Jürgen Brähmer trifft in Monaco auf Thomas Oosthuizen

Jürgen Brähmer verteidigt den Titel des regulären Weltmeisters der WBA im Halbschwergewicht am 7. November in Monte Carlo gegen den Südafrikaner Thomas Oosthuizen. Dies teilte Team Sauerland mit, das den Kampf gemeinsam mit Oosthuizens Promoter Rodney Berman (Golden Gloves) veranstaltet. Beide Seiten hatten über ihre laufenden Verhandlungen Stillschweigen gewahrt, da der Schweriner am letzten Samstag gegen seinen früheren Sparringspartner Konni Konrad angetreten war, den er durch Abbruch zu Beginn der achten Runde besiegte. Dennoch bleibt das ungute Gefühl eines von vornherein höchst ungleichen Kampfs zurück, dessen Ausgang offenbar so sicher schien, daß man unterdessen bereits mit dem nächsten Herausforderer handelseinig wurde. Brähmer, der als Champion eine Etage unter dem Superchampion der WBA, Sergej Kowaljow, rangiert, muß sich daher den Vorwurf gefallen lassen, wie schon in den vorangegangenen vier Titelverteidigungen erneut gegen einen relativ schwachen Gegner angetreten zu sein.

Während der 36jährige Schweriner 47 Auftritte gewonnen und zwei verloren hat, kann der neun Jahre jüngere Südafrikaner mit 25 Siegen und zwei Unentschieden aufwarten. Brähmer tritt erst zum zweiten Mal in seiner 16 Jahre währenden Profilaufbahn im Ausland an, wobei sein einziger früherer Ausflug von 2009 nach Ungarn schon lange zurückliegt. Auch dies zeugt davon, daß sich seine Karriere im wesentlichen vor heimischen Publikum abgespielt hat und wohl auch auf diesem Nebengleis fern der international führenden Szene enden wird. Wenngleich Promoter Kalle Sauerland versichert, man sei an Kämpfen gegen die beiden anderen Weltmeister Sergej Kowaljow (WBA-Superchampion, WBO, IBF) und Adonis Stevenson (WBC) interessiert, erinnert das doch eher an ein lautes Pfeifen im finsteren Wald.

Wenigstens scheint der bislang ungeschlagene Oosthuizen ein etwas gefährlicherer Gegner als seine an dem Schweriner gescheiterten Vorgänger zu sein. Der Herausforderer hat viermal im Ausland gekämpft, davon zweimal in den USA. Wie er erklärte, freue er sich auf den Kampf in Monte Carlo, wo sein Promoter Berman mit einem Casino zusammenarbeitet, um regelmäßig Boxveranstaltungen zu präsentieren. Dies sei eine wunderbare Gelegenheit, sein Können unter Beweis zu stellen und sich den Gürtel zu holen, legt der südafrikanische Herausforderer den obligatorischen Optimismus an den Tag.

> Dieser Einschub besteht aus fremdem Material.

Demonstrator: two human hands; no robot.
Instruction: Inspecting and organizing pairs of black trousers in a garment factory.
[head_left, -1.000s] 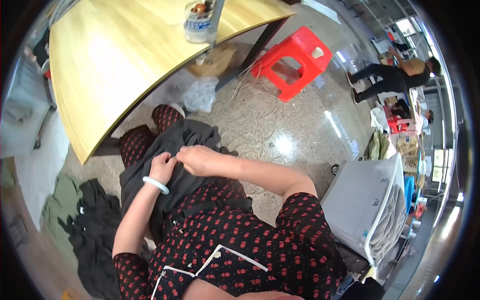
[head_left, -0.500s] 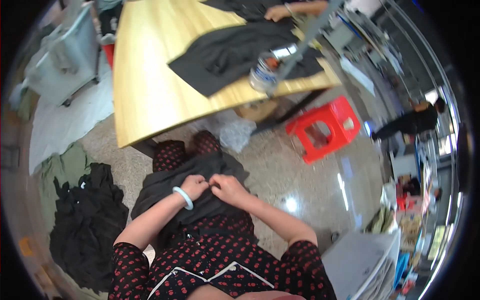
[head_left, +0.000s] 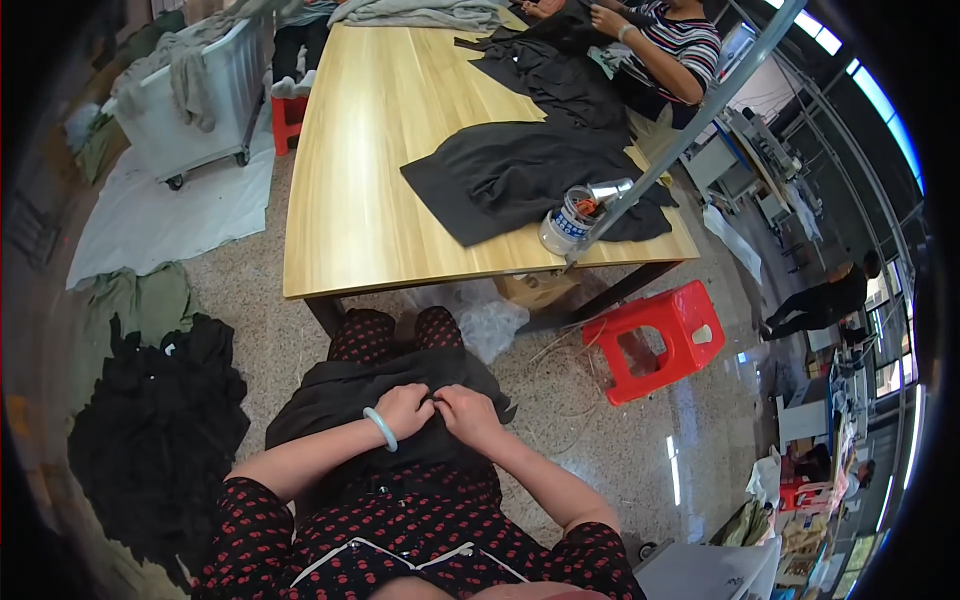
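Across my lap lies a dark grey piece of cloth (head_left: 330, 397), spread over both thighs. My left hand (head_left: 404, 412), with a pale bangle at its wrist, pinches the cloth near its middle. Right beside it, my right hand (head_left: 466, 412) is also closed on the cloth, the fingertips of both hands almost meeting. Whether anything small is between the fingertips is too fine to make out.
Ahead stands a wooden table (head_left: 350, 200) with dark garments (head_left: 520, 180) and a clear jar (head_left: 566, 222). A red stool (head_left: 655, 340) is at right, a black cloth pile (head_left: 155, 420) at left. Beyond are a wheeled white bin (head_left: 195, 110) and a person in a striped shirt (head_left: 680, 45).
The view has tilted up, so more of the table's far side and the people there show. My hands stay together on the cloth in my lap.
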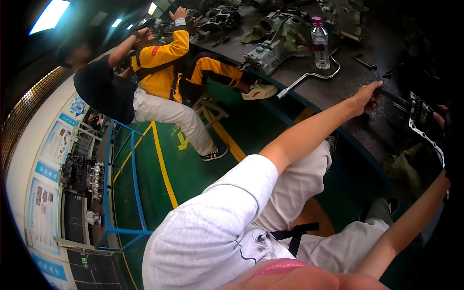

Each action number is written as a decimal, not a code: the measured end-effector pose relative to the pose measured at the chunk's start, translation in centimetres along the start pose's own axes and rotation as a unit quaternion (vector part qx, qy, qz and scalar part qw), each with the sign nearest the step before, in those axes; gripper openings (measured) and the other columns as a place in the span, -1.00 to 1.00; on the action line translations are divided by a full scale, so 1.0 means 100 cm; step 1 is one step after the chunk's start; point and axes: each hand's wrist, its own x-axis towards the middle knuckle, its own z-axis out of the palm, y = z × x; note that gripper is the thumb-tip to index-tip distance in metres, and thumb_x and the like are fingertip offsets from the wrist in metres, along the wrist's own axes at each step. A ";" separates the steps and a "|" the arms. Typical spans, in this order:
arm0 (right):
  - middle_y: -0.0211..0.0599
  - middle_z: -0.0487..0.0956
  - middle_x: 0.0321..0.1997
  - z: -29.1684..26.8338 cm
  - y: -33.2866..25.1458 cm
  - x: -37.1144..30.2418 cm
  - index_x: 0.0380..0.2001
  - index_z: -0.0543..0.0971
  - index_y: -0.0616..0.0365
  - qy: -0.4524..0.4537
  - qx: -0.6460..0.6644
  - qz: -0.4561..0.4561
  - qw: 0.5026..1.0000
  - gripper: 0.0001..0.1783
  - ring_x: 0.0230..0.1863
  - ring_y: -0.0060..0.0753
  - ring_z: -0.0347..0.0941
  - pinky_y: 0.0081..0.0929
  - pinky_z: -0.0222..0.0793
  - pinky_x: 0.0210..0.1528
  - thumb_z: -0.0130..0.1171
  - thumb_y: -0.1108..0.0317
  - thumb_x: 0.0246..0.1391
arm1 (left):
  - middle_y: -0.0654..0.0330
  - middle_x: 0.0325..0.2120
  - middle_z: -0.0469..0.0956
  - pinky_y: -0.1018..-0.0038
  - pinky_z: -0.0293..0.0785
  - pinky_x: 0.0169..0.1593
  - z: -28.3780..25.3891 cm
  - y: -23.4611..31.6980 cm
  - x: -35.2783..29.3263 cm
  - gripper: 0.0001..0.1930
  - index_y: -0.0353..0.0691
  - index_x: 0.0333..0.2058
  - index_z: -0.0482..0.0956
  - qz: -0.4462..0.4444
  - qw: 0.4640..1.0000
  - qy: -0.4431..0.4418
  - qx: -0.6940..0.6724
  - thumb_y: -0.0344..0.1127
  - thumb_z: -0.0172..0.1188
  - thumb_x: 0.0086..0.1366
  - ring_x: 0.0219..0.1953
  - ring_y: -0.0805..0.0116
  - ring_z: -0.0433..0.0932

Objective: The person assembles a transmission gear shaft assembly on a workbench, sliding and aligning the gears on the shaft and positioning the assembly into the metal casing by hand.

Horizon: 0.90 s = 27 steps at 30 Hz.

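Note:
My left hand (368,98) is closed around the end of a dark rod (387,94) that reaches toward a gear assembly (418,112) at the right. Beside that rod a shinier thin shaft sticks out of the gears. Below the gears curves the pale flange of a metal housing (426,137). My right hand (440,117) shows only a few bent fingers against the far side of the gear assembly; the dark picture edge hides the rest of it.
A bent metal speed wrench (309,76) and a pink-capped bottle (320,43) are on the dark workbench (345,72). A metal gearbox casing (275,46) stands behind them. Two people (108,89) (162,60) sit at the left, near a blue frame (137,193).

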 end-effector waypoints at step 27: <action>0.08 0.50 -0.11 0.083 0.009 0.049 -0.08 0.44 0.31 0.128 -0.106 -0.011 0.986 -0.43 -0.05 -0.02 0.43 -0.35 0.27 -0.01 0.10 0.00 0.05 | 0.03 -0.50 0.40 0.34 0.24 -0.23 0.044 -0.026 0.018 -0.71 -0.25 -0.52 0.36 0.566 0.442 0.176 0.673 -0.36 0.19 -0.31 -0.36 0.13 0.38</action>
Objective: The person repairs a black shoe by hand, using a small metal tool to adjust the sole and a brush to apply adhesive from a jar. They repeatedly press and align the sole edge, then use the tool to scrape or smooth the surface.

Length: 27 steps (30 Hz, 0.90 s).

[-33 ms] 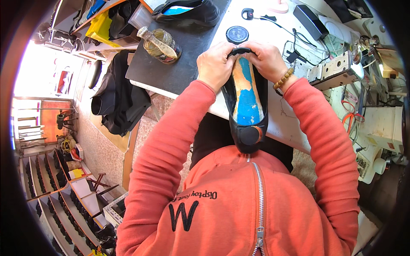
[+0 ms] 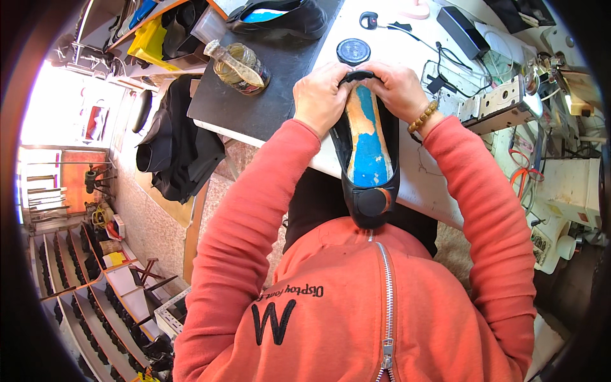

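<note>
Both the left hand (image 2: 322,97) and right hand (image 2: 401,91) clamp the heel (image 2: 358,76) of a black shoe (image 2: 371,162), which extends from them toward the red jacket (image 2: 331,267), its toe (image 2: 368,209) apparently braced there for steadiness.

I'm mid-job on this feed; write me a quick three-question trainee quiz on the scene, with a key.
1. Fill in: the left grip and right grip hold the black shoe by its ____ end.
2. True or false: the glass jar stands on the dark work surface.
3. What lies on the white table just beyond the shoe?
a) a red mug
b) a round black disc
c) a yellow box

Key: 1 heel; 2 true; 3 b.
</note>
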Available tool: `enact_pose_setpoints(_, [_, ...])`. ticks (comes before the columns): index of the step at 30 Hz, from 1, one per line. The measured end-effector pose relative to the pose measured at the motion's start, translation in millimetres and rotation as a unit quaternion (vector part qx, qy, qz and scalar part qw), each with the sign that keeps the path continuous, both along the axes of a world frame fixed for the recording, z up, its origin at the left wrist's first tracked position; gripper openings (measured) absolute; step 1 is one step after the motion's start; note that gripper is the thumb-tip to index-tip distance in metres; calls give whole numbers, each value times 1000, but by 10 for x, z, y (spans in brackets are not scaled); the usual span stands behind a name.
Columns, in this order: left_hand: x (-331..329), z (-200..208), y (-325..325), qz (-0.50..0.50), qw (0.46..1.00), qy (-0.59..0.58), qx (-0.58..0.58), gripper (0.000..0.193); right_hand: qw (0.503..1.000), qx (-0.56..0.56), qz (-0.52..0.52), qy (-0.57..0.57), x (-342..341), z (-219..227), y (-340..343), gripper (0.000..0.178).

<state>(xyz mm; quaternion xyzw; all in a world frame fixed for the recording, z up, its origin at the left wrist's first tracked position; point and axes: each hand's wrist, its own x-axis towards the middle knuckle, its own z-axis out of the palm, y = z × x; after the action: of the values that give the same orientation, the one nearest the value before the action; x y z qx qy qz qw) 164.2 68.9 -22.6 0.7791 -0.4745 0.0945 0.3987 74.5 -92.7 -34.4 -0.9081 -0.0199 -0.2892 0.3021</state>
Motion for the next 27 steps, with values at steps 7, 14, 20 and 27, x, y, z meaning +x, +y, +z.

Brähmer schlage sehr schnell, weshalb er sein Bestes geben müsse, um den Champion zu besiegen. Der Schweriner sei wie er selbst ein Konterboxer, der aus häufig wechselnden Vektoren angreife. Er könne sich jedoch darauf einstellen und werde jederzeit die passende Antwort geben, so Oosthuizen. Im übrigen trete er gern außerhalb seines Heimatlandes an, da ihn das zusätzlich motiviere, die Ehre Südafrikas zu verteidigen. Dafür trainiere er sehr hart, denn er werde Brähmer den Titel abnehmen, um dann auf die großen Nummern des Halbschwergewichts wie Sergej Kowaljow und den Rest Jagd zu machen.

Auch Brähmer zeigte sich von einem Auftritt in Monte Carlo angetan und versicherte, er werde die ganze Welt wissen lassen, daß er für jede Herausforderung bereit sei. Oosthuizen habe zweifellos Qualitäten, doch treffe der Südafrikaner auf einen Gegner, wie er ihn nie zuvor kennengelernt habe. Er freue sich zu hören, wie gründlich sich sein Gegner vorbereite, da dies die beste Voraussetzung sei, den Zuschauern vor Ort und bei der Fernsehübertragung ein spektakuläres und spannendes Duell zu präsentieren. Davon abgesehen könne der Herausforderer noch so ausgiebig trainieren, zum Titelgewinn werde es nicht reichen, gibt sich der Schweriner zuversichtlich, seinen Gürtel auch in Monte Carlo erfolgreich verteidigen zu können.

Wie Kalle Sauerland beteuerte, sei Brähmer noch nie einem Herausforderer aus dem Weg gegangen. Als sich dann die Gelegenheit geboten habe, in Monaco gegen Thomas Oosthuizen anzutreten, habe der Weltmeister nicht eine Sekunde gezögert, so Sauerland weiter. Dieser Auftritt im Ausland eröffne dem Schweriner die Chance, seine Regentschaft als Champion fortzusetzen und einmal mehr unter Beweis zu stellen, warum er zu den führenden Akteuren im Halbschwergewicht gehört. [1]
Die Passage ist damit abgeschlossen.